═════ Information shown ═════

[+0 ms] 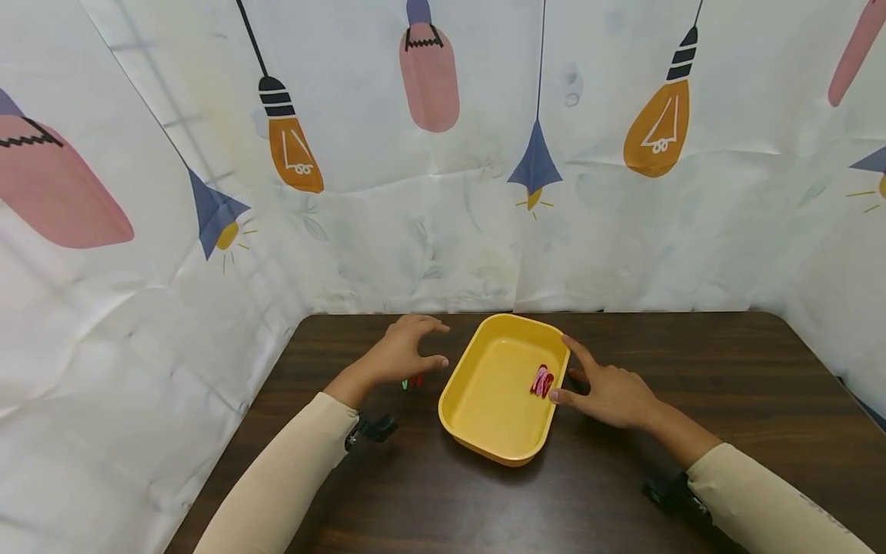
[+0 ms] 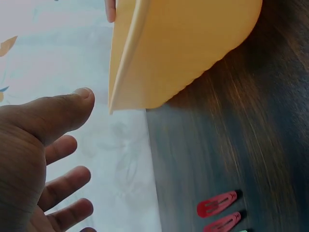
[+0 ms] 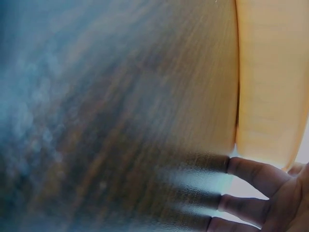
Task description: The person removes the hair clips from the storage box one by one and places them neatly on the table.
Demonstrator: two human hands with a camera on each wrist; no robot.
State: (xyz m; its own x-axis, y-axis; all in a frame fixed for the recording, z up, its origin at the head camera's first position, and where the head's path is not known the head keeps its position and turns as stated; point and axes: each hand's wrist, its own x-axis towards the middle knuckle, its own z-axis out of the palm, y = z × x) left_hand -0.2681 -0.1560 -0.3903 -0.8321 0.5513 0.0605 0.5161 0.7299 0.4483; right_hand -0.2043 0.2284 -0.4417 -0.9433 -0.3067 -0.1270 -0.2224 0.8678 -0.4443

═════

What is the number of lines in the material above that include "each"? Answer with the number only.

Output: 2